Inside the kiosk, Okiror sits on a folding chair as he slices through testicles and other cattle products he harvests from different slaughter areas.

In one corner of the kiosk is a charcoal stove complete with a net-like wire mesh where the roasting is done. Just nearby is a table that Okiror uses as the cutting platform.

The dusty room looks untidy for a roasting place with jerrycans, a bench, plastic containers, source pans and plates, among other things thrown around haphazardly.

“You are welcome my friend,” Okiror greets me with a flashy smile that cuts into his wrinkled face before morphing into a receding grey hairline. Smoke and hissing sounds of burning fat fill the air in an area surrounded by rickety drinking joints and sparse shops that open as early as 8am.

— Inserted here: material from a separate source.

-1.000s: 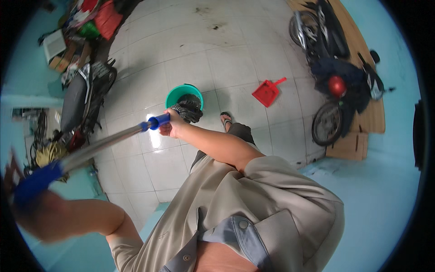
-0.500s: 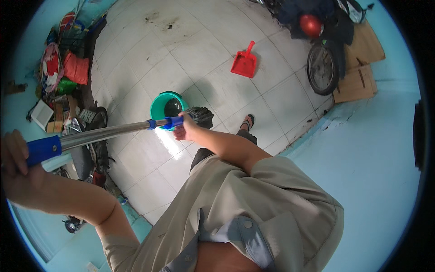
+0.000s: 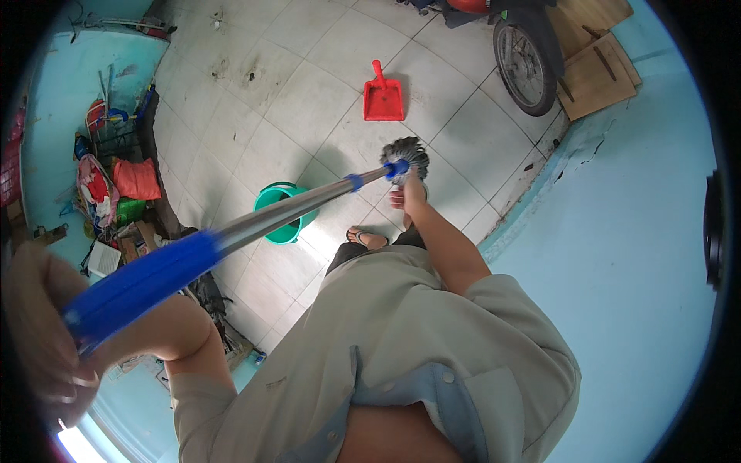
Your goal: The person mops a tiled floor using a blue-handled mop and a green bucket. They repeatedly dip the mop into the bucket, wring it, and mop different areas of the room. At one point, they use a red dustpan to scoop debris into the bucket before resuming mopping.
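Observation:
A mop with a steel pole [image 3: 285, 216] slants across the view, its blue grip at the lower left. My left hand [image 3: 54, 332], partly blurred, is closed around the end of that grip. At the far end, my right hand [image 3: 412, 191] is closed with curled fingers beside the lower blue joint. The grey stringy mop head [image 3: 409, 152] hangs just beyond it, above the tiles. A green bucket [image 3: 266, 202] stands left of my right hand, partly hidden behind the pole. A red dustpan [image 3: 384, 102] lies on the floor beyond the mop head.
A motorbike wheel [image 3: 526, 65] and wooden boards [image 3: 600, 77] stand at the upper right, by a pale blue wall [image 3: 617, 255]. Bags and clutter [image 3: 135, 179] line the left side. My sandalled foot [image 3: 369, 238] is on the tiled floor [image 3: 309, 85].
The mop head and my right hand have swung right, away from the bucket. My left hand has lowered with the grip, and the view has shifted.

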The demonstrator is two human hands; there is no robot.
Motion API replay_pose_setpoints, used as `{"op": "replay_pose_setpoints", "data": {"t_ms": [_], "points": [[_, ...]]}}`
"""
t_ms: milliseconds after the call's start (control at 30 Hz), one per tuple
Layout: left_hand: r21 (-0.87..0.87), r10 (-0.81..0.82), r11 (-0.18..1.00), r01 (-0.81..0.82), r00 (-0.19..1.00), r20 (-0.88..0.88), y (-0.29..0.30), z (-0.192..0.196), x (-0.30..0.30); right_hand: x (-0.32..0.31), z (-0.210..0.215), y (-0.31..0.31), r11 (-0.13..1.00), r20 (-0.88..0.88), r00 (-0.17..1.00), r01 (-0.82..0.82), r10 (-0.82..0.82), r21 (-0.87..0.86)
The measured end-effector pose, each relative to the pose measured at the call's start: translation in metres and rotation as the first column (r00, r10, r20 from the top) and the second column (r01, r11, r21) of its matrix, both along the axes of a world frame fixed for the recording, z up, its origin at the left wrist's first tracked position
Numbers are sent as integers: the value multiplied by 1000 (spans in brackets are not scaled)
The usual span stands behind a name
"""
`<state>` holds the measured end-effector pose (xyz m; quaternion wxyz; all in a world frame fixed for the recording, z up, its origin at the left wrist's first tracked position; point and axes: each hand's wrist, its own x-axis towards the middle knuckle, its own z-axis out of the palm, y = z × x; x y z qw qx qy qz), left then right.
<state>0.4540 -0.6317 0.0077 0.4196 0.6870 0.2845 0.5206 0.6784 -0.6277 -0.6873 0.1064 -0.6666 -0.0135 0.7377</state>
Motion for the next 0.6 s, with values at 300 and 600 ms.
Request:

Customers here call the testicles “Irish”, perhaps because of its resemblance to the shape of irish potatos or for lack of a better and decent name.
“I decided to specialise in roasting and selling goats’ testicles because they have a ready market,” he says, taking us back to as far as 1971 when he started the business.

Joining the business
“I started with selling roasted meat but my customers requested that I begin roasting “Irish” [goat testicles] because they are delicious when taken with waragi and malwa,” he says.

“I used to do it as a side job but in 2000, I took it as a full time job after retiring,” the former potter and cleaner at Gulu Municipal Council, says.

In the early days, Okiror would get most of these testicles at no cost but people in the slaughter areas realised that he was making money out of them.

Therefore they started selling them to him. He buys each testicle at Shs300 and sells a roasted one at Shs1,000. On a regular day, he sells substantial amounts that, on average, earn him between Shs150,000 and 200,000.

This, he says, is more profitable and way cheaper than other types of meat whose market is not only small but highly competitive.

However, on bad days, sales can fall as low as Shs70,000. Okiror, who many will struggle to tell his real name, is popular among residents who describe him as a hardworking and trustworthy man.

“I came from Teso [sub region],” he says, explaining that his fluency in Luo and Swahili made him blend easily with locals in places such as Katakwi District where most of the population is predominantly Ateso speaking.

Achievements
Although many will frown at the mention of eating goat testicles, Okiror can only sing praises for the gold he has found in them.

“I have built a house, bought cattle and goats from this business,” he says, adding that he has also educated one of his children up to Makerere University selling goat testicles.

Okiror started roasting meat in 1971 but even Uganda’s turbulent history could not take him out of business.
“I remained here when other people were running away for safety. Although the wars have affected my business, I have always pressed on even when it requires me to start all over again,” he says.

Challenges

Matia Okiror admits to grappling with some challenges, especially when it comes to getting enough supplies for his customers.

“On days when I cannot get enough testicles, I roast cow tongue, pancreas and cow udder. However, most of my customers do not appreciate them,” he says.

“Sometimes, few goats are slaughtered at the abattoir so you end up having less supplies and opting for other alternatives that are not popular with my customers.”

Apart from low supplies, there are clients who don’t want to pay their debts, which he says has a serious impact on his business. “Some people just refuse to pay, which puts me in losses,” he says.